Parus en 1986, ces 20 albums incontournables fêteront leurs 40 ans en 2026. Du thrash tranchant au hard rock mélodique, en passant par des incursions pop surprenantes, ils témoignent d’une année marquante pour le rock et le metal.
1986 : une année clé pour le rock et le metal
En 1986, le paysage musical évolue rapidement. Tandis que le metal extrême gagne du terrain, plusieurs groupes confirmés empruntent des chemins plus accessibles. Voici 20 albums qui ont marqué leur époque et qui, quatre décennies plus tard, restent des références pour des générations d’auditeurs.
The Ultimate Sin – Ozzy Osbourne
Quatrième album solo d’Ozzy Osbourne, il s’oriente vers un son plus mélodique et soigné. Malgré les tensions liées à sa production, il représente une étape marquante dans la carrière du “Prince des Ténèbres”.
Seventh Star – Black Sabbath
Conçu à l’origine comme un projet solo de Tony Iommi, Seventh Star s’éloigne du heavy metal classique du groupe avec une approche plus hard rock et l’arrivée de Glenn Hughes au chant. Un album à part dans la discographie de Black Sabbath.
Master of Puppets – Metallica
Souvent cité comme un chef-d’œuvre du thrash metal, cet album marque un tournant pour Metallica. Il s’agit aussi du dernier avec le bassiste Cliff Burton, décédé peu après sa sortie.
Dirty Work – The Rolling Stones
Sorti dans un climat de tensions internes, cet album reçoit un accueil mitigé. Il reflète une période difficile pour le groupe, qui reste néanmoins actif malgré les dissensions.
5150 – Van Halen
Premier disque avec Sammy Hagar, 5150 ouvre une nouvelle ère pour Van Halen. Plus accessible, le virage divise les fans mais le succès commercial est immédiat.
Turbo – Judas Priest
Expérimental à sa façon, Turbo introduit des guitares synthétiques et des compositions plus directes. Une évolution qui surprend une partie du public, sans freiner la créativité du groupe.
Raised on Radio – Journey
Avec des morceaux taillés pour les radios, Journey opte pour un son plus pop. Ce disque reflète aussi des tensions en coulisses et des changements dans la formation.
So – Peter Gabriel
Porté par le tube Sledgehammer, So marque un virage pop assumé pour Peter Gabriel. L’album rencontre un large succès critique et commercial.
Look What the Cat Dragged In – Poison
Premier opus du groupe, il lance Poison sur la scène glam metal. Avec son image provocante et ses refrains accrocheurs, l’album devient emblématique de la fin des années 1980.
The Final Countdown – Europe
Son morceau-titre est devenu un hymne planétaire. Ce disque propulse Europe sur le devant de la scène internationale.
A Kind of Magic – Queen
Partiellement conçu pour accompagner le film Highlander, cet album mêle titres épiques et morceaux plus légers, dans une ambiance typiquement 80s.
Invisible Touch – Genesis
Sous l’impulsion de Phil Collins, Genesis s’oriente vers une pop efficace et brillante. Un album qui confirme leur domination dans les classements.

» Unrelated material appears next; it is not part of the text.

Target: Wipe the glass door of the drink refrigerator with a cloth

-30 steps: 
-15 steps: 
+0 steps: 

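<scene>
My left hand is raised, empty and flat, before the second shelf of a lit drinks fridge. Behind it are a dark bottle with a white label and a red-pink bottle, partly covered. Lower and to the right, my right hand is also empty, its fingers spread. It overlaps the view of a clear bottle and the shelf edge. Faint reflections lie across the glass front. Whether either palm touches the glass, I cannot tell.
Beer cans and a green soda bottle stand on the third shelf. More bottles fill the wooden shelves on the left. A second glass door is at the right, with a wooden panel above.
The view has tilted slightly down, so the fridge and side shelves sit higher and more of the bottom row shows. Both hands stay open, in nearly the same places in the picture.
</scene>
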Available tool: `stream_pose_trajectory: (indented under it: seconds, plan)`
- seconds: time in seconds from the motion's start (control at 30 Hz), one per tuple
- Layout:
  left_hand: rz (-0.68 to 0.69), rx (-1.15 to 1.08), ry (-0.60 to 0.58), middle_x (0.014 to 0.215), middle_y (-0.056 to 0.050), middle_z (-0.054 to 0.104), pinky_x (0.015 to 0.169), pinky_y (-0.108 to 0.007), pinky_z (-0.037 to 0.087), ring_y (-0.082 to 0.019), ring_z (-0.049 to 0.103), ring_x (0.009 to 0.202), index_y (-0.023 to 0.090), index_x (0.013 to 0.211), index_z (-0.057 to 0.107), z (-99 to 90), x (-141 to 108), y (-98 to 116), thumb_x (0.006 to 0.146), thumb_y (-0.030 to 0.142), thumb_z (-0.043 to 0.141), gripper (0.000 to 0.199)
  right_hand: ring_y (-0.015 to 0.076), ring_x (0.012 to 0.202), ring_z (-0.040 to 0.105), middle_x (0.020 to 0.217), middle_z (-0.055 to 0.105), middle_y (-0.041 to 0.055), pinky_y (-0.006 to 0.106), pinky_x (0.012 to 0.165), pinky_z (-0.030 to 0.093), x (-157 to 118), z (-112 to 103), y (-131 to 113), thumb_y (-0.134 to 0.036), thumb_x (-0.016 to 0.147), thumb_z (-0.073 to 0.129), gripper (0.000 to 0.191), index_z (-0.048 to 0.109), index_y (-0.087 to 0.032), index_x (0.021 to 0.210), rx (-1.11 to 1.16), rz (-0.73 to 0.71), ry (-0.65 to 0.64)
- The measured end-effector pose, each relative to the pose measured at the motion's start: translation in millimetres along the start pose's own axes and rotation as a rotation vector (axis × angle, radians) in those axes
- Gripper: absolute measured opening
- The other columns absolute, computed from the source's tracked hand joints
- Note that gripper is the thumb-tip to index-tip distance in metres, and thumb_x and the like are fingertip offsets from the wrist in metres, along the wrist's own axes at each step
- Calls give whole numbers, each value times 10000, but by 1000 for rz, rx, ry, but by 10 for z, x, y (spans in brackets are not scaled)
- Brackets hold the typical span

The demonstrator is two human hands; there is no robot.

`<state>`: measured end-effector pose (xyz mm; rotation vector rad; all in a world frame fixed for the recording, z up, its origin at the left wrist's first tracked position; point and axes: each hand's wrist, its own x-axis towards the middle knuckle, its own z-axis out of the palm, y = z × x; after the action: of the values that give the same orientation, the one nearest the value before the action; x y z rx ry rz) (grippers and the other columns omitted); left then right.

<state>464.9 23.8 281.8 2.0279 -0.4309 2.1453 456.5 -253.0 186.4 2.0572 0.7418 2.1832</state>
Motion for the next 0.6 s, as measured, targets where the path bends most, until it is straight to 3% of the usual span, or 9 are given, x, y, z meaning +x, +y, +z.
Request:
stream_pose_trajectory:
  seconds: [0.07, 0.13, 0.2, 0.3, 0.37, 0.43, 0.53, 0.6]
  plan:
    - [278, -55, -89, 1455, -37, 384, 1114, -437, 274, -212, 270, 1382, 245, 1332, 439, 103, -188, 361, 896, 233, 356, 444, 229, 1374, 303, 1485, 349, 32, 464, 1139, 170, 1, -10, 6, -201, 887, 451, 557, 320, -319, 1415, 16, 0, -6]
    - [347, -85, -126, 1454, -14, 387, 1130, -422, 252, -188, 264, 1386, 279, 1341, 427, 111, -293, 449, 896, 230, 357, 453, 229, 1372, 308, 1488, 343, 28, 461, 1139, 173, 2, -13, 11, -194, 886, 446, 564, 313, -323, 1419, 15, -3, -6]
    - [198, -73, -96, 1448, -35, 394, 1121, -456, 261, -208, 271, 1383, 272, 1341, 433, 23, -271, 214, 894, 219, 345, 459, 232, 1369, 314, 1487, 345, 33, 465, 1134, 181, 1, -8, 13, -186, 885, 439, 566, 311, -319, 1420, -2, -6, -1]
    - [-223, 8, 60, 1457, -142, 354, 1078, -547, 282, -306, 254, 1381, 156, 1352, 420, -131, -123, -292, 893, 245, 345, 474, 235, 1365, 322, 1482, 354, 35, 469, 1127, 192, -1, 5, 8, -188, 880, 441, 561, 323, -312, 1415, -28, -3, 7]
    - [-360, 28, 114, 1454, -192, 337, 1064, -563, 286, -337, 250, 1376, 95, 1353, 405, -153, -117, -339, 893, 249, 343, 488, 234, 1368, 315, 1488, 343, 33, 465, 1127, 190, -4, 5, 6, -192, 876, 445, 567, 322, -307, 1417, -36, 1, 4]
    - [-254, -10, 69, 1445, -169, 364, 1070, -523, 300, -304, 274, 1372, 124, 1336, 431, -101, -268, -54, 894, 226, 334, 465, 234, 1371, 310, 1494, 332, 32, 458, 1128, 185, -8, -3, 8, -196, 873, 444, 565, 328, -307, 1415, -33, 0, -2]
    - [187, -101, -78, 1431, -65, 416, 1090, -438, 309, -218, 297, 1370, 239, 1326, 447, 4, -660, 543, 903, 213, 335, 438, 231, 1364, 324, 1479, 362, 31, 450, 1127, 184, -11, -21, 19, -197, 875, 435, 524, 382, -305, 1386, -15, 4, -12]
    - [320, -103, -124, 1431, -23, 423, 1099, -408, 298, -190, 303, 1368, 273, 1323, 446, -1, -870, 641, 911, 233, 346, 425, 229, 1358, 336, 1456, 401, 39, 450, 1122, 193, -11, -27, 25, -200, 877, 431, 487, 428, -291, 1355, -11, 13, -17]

Rage for Order – Queensrÿche
Entre metal progressif et atmosphères futuristes, cet album marque une avancée artistique pour le groupe américain.
Eat ‘Em and Smile – David Lee Roth
Fraîchement séparé de Van Halen, Roth signe un disque énergique, appuyé par les performances de Steve Vai. Un lancement solo percutant.
Orgasmatron – Motörhead
Motörhead revient avec un son plus lourd et des paroles tranchantes. Un album rugueux qui marque les esprits.
Slippery When Wet – Bon Jovi
Porté par plusieurs hits massifs, cet album propulse Bon Jovi au sommet du glam metal. Il devient l’un des disques les plus vendus de la décennie.
Constrictor – Alice Cooper
Après un passage à vide, Alice Cooper revient avec un style plus heavy et une mise en scène toujours aussi marquée. Un nouveau départ qui relance sa carrière.
Peace Sells… but Who’s Buying? – Megadeth
Album majeur du thrash, il voit Dave Mustaine affiner sa vision musicale. Les compositions y gagnent en cohérence et en puissance.
Somewhere in Time – Iron Maiden
Premier disque du groupe à intégrer des guitares aux sonorités synthétiques, il séduit par sa richesse mélodique et son goût de l’exploration.
Reign in Blood – Slayer
Ce disque fulgurant de 29 minutes redéfinit les limites de la brutalité musicale. Une pierre angulaire du metal extrême.